Extracted records

[Start of section]

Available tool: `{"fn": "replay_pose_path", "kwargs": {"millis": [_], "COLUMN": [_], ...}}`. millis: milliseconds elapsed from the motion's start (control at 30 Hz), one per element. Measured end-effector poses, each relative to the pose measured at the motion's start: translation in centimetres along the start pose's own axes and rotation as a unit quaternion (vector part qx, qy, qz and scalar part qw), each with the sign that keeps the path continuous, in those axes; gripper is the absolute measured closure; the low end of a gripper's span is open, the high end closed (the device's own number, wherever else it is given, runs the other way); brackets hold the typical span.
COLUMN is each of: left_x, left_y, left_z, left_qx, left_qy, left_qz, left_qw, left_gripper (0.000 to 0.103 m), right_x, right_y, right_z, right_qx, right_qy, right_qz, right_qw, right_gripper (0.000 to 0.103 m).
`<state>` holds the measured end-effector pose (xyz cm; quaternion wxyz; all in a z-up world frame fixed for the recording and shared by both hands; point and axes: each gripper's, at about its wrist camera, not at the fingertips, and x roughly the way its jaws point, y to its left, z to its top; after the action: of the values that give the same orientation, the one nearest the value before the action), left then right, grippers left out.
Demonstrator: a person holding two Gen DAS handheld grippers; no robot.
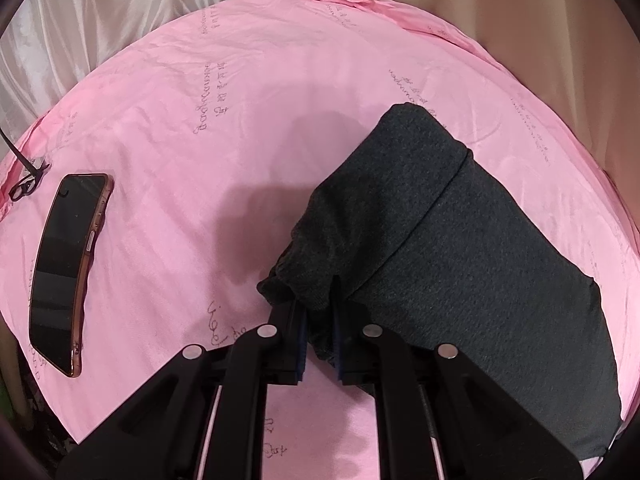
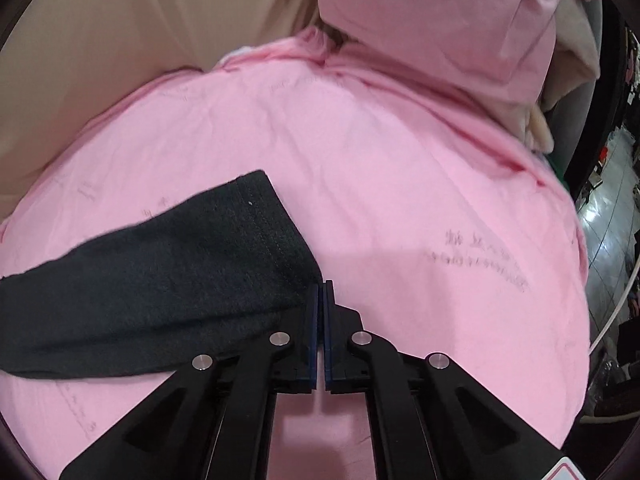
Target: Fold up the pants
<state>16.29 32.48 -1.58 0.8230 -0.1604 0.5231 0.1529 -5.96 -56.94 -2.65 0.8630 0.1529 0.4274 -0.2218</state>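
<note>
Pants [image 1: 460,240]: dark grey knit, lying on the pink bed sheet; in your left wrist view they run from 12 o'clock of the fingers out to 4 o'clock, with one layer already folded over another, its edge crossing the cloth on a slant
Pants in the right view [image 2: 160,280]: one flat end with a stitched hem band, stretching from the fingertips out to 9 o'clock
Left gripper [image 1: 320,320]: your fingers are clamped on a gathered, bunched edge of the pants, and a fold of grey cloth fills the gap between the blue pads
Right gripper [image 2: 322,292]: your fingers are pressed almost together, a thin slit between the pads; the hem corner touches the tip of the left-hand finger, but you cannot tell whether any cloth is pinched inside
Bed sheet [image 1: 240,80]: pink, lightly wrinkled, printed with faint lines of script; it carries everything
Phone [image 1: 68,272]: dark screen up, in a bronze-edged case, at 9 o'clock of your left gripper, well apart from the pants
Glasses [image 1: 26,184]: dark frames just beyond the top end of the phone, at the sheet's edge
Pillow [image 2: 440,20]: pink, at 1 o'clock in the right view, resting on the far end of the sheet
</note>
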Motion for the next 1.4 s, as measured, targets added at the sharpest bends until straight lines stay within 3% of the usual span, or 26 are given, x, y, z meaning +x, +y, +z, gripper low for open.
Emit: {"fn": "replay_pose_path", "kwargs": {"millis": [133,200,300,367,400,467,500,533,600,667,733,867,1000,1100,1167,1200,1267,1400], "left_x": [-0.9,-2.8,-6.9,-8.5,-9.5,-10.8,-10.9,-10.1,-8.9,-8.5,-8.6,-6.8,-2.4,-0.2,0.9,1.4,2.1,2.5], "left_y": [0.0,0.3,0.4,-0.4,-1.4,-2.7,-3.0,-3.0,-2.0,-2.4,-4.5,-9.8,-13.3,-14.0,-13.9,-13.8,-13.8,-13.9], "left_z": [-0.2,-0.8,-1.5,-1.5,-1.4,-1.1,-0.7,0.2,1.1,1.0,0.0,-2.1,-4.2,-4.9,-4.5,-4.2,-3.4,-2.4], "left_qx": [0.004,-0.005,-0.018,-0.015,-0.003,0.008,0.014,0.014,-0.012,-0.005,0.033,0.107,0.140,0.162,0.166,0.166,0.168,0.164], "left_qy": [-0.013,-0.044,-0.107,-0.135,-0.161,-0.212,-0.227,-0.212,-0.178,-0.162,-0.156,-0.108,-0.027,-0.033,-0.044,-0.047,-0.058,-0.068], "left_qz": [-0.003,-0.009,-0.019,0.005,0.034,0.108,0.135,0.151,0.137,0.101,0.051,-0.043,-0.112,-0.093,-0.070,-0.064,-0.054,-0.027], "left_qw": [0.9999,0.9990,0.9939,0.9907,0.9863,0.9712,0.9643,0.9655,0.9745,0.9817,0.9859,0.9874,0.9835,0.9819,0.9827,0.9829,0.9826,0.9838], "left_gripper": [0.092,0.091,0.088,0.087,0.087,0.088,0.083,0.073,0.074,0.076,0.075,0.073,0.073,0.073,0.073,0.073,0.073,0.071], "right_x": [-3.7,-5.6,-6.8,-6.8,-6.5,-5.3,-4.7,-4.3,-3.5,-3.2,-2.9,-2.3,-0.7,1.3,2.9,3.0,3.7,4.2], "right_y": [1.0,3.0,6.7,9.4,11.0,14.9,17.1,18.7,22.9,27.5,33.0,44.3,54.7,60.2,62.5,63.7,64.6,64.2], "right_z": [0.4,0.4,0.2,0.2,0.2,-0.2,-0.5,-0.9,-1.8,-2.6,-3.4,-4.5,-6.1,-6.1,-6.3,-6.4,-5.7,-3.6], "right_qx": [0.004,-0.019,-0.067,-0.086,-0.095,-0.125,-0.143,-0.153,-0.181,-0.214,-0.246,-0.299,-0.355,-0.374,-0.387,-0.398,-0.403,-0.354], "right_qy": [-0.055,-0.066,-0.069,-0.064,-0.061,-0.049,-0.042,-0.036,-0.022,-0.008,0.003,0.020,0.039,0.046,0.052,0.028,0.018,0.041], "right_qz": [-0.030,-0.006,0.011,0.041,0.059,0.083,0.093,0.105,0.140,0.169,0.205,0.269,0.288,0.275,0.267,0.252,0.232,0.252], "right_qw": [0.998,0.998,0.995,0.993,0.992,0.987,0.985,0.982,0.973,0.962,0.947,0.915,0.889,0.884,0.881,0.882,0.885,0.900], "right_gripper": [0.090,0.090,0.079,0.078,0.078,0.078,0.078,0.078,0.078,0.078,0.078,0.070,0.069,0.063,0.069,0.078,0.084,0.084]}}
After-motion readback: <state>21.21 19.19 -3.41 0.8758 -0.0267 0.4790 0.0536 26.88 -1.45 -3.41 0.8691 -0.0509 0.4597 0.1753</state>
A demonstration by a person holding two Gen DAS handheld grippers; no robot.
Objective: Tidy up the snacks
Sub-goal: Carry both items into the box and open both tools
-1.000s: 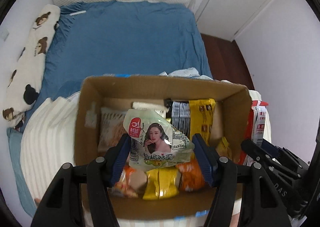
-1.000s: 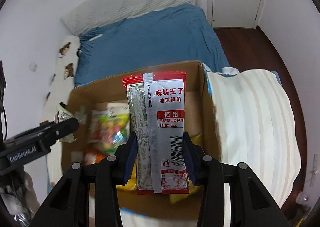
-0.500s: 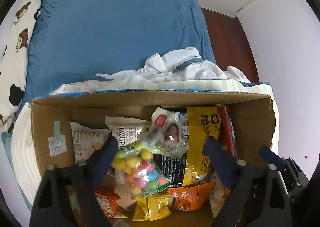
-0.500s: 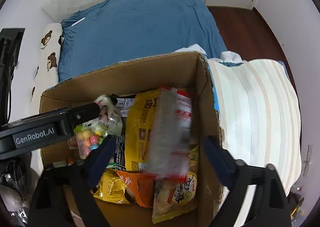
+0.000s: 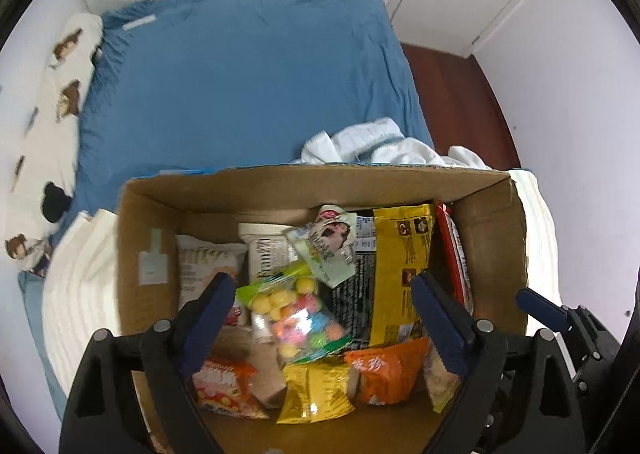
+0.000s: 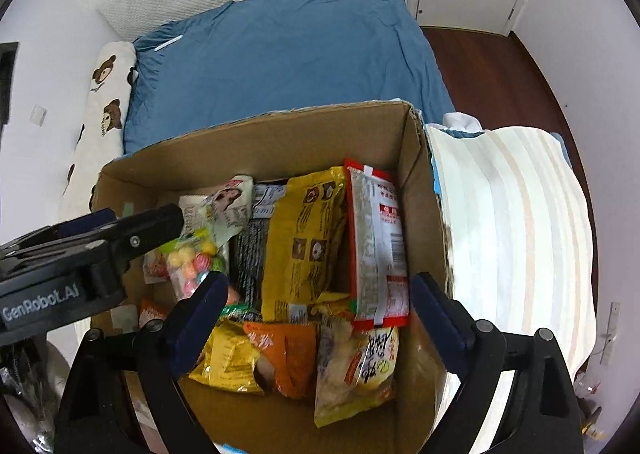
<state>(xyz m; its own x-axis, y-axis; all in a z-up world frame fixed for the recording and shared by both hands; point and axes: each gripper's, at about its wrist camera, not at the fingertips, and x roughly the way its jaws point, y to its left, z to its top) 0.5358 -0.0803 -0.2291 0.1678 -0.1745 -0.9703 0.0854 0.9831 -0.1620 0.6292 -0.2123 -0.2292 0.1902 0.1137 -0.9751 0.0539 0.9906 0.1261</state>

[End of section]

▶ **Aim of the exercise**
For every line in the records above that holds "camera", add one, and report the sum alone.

▶ **Output of the exercise**
2